> _Exercise brief_:
Retype the whole listing below precisely.
*** Opening of Data provided ***
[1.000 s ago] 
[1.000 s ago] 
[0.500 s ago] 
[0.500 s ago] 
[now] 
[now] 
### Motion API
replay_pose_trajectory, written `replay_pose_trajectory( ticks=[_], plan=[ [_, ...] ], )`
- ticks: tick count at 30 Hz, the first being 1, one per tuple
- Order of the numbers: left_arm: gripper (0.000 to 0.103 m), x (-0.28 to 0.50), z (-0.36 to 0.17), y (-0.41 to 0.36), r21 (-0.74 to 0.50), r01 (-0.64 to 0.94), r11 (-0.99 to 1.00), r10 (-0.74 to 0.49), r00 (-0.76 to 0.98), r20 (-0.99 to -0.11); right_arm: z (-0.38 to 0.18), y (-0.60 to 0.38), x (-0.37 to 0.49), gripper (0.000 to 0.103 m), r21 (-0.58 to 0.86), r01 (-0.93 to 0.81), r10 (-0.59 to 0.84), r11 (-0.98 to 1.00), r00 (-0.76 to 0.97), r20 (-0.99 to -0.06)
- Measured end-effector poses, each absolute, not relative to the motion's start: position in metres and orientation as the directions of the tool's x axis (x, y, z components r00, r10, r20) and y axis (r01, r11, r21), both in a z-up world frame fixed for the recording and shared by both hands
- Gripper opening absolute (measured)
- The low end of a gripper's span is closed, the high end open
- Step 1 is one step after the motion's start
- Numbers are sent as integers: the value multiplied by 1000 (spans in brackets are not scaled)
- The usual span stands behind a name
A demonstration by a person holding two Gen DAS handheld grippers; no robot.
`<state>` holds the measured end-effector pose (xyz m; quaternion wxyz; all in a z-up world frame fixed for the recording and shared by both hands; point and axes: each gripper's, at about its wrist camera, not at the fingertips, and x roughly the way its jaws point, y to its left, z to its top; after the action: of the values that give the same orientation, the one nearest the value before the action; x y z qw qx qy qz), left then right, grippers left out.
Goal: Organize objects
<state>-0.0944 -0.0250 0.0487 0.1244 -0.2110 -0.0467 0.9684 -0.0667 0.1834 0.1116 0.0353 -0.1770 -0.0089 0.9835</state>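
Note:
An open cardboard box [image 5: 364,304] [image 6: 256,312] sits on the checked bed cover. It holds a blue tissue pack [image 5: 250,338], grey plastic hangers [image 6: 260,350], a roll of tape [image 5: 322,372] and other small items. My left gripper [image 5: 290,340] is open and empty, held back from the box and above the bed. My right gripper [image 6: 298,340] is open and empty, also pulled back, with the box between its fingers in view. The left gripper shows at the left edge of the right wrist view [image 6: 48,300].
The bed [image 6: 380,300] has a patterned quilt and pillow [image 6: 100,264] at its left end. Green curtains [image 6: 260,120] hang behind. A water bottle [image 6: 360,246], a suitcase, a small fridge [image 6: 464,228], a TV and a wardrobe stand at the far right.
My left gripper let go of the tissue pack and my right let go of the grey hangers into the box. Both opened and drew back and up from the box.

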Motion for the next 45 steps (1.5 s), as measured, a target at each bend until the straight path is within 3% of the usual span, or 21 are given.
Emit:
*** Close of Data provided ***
> _Your response_:
[1.000 s ago] 
[1.000 s ago] 
[0.500 s ago] 
[0.500 s ago] 
[now] 
[now] 
### Motion API
replay_pose_trajectory, written `replay_pose_trajectory( ticks=[_], plan=[ [_, ...] ], )`
- ticks: tick count at 30 Hz, the first being 1, one per tuple
- Order of the numbers: left_arm: gripper (0.000 to 0.103 m), x (-0.28 to 0.50), z (-0.36 to 0.17), y (-0.41 to 0.36), r21 (-0.74 to 0.50), r01 (-0.64 to 0.94), r11 (-0.99 to 1.00), r10 (-0.74 to 0.49), r00 (-0.76 to 0.98), r20 (-0.99 to -0.11); right_arm: z (-0.38 to 0.18), y (-0.60 to 0.38), x (-0.37 to 0.49), gripper (0.000 to 0.103 m), r21 (-0.58 to 0.86), r01 (-0.93 to 0.81), r10 (-0.59 to 0.84), r11 (-0.98 to 1.00), r00 (-0.76 to 0.97), r20 (-0.99 to -0.06)
- Measured end-effector poses, each absolute, not relative to the motion's start: position in metres and orientation as the directions of the tool's x axis (x, y, z components r00, r10, r20) and y axis (r01, r11, r21), both in a z-up world frame fixed for the recording and shared by both hands
- Gripper opening absolute (measured)
- The low end of a gripper's span is closed, the high end open
- Step 1 is one step after the motion's start
- Numbers are sent as integers: the value multiplied by 1000 (spans in brackets are not scaled)
- The usual span stands behind a name
A demonstration by a person holding two Gen DAS handheld grippers; no robot.
`<state>` holds the measured end-effector pose (xyz m; quaternion wxyz; all in a z-up world frame fixed for the recording and shared by both hands; point and axes: each gripper's, at about its wrist camera, not at the fingertips, and x roughly the way its jaws point, y to its left, z to its top; after the action: of the values that give the same orientation, the one nearest the value before the action; x y z qw qx qy qz), left then right, grippers left out.
Goal: Organize objects
<state>-0.0944 -0.0250 0.0487 0.1244 -0.2110 -0.0467 0.9684 -0.0667 0.1834 0.1116 0.0353 -0.1770 -0.0089 0.9835</state>
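Note:
An open cardboard box [image 5: 364,304] [image 6: 256,312] sits on the checked bed cover. It holds a blue tissue pack [image 5: 250,338], grey plastic hangers [image 6: 260,350], a roll of tape [image 5: 322,372] and other small items. My left gripper [image 5: 290,340] is open and empty, held back from the box and above the bed. My right gripper [image 6: 298,340] is open and empty, also pulled back, with the box between its fingers in view. The left gripper shows at the left edge of the right wrist view [image 6: 48,300].
The bed [image 6: 380,300] has a patterned quilt and pillow [image 6: 100,264] at its left end. Green curtains [image 6: 260,120] hang behind. A water bottle [image 6: 360,246], a suitcase, a small fridge [image 6: 464,228], a TV and a wardrobe stand at the far right.
My left gripper let go of the tissue pack and my right let go of the grey hangers into the box. Both opened and drew back and up from the box.
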
Motion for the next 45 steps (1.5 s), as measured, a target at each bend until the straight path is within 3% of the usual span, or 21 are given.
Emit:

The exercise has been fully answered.